- **Problem**:
Quote verbatim the span of lines that begins the listing below and closes with the line containing "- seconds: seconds".

=== Recorded data ===

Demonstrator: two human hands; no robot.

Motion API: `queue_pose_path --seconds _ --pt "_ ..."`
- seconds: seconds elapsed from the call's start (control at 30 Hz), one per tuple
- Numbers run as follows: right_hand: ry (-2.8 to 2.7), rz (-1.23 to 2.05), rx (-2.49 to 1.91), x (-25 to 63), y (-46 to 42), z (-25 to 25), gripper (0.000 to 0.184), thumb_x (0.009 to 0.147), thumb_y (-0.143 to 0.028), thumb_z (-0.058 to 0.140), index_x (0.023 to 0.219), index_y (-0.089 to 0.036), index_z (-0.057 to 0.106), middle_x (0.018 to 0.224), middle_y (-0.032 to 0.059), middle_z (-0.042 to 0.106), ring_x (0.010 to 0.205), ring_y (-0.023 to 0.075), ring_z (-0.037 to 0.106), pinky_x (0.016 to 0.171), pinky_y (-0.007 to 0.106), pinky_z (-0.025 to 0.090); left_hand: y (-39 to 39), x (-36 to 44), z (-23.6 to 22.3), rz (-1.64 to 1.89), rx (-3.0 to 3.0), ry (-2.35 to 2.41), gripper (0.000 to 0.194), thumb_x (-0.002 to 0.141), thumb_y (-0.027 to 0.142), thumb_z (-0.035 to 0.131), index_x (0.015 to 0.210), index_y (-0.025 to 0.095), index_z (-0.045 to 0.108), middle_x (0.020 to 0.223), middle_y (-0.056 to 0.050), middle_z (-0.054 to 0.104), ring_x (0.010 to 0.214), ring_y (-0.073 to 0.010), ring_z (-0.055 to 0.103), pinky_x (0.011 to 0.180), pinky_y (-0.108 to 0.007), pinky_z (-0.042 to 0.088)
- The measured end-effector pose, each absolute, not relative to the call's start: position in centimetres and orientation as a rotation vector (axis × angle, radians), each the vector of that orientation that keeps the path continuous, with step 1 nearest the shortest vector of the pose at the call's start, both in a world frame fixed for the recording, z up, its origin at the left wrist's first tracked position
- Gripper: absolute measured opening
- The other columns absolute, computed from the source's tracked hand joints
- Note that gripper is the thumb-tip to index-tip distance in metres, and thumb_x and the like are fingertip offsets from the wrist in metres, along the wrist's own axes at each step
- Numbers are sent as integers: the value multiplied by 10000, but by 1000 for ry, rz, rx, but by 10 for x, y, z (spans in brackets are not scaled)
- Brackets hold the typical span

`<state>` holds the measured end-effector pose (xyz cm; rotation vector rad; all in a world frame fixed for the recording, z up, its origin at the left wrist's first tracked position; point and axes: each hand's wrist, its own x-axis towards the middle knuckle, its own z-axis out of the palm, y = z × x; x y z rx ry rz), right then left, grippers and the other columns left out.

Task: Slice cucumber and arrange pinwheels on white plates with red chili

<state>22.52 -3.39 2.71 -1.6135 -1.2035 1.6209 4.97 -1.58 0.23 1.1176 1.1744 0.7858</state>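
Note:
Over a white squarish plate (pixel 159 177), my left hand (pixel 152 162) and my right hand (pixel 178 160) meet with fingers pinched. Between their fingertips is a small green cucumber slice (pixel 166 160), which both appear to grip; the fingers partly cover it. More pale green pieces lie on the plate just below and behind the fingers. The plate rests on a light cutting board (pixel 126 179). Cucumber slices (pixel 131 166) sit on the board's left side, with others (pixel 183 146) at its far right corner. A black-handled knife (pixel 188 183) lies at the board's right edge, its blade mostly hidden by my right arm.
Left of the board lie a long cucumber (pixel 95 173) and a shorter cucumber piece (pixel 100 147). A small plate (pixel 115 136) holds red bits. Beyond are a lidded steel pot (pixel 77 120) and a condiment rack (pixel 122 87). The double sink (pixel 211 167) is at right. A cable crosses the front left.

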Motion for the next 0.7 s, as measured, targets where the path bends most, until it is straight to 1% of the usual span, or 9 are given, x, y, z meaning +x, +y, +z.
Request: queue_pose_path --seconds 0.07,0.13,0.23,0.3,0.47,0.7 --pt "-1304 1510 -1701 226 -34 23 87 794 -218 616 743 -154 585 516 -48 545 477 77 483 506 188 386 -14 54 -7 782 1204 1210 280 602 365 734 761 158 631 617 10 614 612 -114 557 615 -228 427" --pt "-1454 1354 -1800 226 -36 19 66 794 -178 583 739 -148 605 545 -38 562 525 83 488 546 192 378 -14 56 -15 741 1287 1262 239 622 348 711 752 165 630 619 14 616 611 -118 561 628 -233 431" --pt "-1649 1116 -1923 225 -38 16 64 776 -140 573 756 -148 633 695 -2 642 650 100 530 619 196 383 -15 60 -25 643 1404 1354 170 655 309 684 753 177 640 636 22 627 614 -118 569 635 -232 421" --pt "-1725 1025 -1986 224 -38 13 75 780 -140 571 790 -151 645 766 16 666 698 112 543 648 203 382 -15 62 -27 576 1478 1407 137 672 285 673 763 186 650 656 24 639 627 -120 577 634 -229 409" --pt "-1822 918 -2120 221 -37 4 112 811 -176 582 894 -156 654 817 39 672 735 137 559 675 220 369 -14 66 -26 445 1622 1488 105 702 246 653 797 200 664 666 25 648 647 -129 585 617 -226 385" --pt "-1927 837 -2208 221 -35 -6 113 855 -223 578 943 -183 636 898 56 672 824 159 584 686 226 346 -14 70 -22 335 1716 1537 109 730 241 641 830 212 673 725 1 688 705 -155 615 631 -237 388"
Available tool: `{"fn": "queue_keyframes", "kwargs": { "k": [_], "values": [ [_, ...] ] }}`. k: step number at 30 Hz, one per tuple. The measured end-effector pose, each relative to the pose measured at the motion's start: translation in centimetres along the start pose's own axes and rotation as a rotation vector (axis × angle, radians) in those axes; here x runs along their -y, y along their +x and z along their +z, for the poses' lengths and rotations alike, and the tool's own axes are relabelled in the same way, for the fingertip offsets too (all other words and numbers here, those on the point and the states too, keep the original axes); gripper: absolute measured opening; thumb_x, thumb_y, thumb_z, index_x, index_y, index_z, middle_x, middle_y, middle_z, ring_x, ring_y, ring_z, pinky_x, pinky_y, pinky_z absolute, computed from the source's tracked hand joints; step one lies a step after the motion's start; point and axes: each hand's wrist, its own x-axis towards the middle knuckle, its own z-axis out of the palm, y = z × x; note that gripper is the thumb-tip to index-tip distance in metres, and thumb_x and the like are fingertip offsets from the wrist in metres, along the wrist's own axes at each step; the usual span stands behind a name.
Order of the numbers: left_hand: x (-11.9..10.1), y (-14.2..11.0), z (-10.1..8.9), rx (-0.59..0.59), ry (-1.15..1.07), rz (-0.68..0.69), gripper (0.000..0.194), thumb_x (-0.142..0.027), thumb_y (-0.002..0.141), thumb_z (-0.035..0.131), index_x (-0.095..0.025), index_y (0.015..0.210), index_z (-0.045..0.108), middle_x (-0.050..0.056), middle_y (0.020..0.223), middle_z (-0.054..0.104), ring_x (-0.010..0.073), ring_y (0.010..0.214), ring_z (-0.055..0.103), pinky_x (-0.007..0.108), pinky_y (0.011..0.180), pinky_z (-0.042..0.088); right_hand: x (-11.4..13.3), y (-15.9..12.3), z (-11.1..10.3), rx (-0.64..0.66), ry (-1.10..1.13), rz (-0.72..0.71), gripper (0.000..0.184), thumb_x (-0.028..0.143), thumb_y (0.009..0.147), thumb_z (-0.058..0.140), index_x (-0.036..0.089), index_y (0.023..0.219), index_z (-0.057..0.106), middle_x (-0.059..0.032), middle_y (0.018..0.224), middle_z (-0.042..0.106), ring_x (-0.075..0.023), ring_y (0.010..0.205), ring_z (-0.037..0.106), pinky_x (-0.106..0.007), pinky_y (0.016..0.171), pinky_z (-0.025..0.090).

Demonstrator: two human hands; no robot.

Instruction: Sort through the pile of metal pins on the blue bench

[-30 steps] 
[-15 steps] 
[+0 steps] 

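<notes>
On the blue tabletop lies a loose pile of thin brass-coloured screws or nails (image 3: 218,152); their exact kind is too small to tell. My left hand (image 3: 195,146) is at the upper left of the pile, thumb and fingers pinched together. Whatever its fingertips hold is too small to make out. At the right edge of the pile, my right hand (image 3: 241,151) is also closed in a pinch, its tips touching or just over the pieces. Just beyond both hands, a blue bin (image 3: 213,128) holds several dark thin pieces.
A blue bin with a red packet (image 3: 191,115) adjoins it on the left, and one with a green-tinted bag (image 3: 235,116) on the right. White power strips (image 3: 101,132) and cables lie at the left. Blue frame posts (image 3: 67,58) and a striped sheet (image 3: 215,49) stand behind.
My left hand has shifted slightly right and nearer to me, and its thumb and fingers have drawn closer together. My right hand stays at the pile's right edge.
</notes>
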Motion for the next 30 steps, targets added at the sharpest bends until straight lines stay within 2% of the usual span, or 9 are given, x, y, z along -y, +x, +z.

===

- **Finished exercise**:
Demonstrator: two human hands; no robot.

Motion API: `queue_pose_path --seconds _ --pt "_ ..."`
- seconds: seconds elapsed from the call's start (control at 30 Hz), one per tuple

Now the exercise is finished.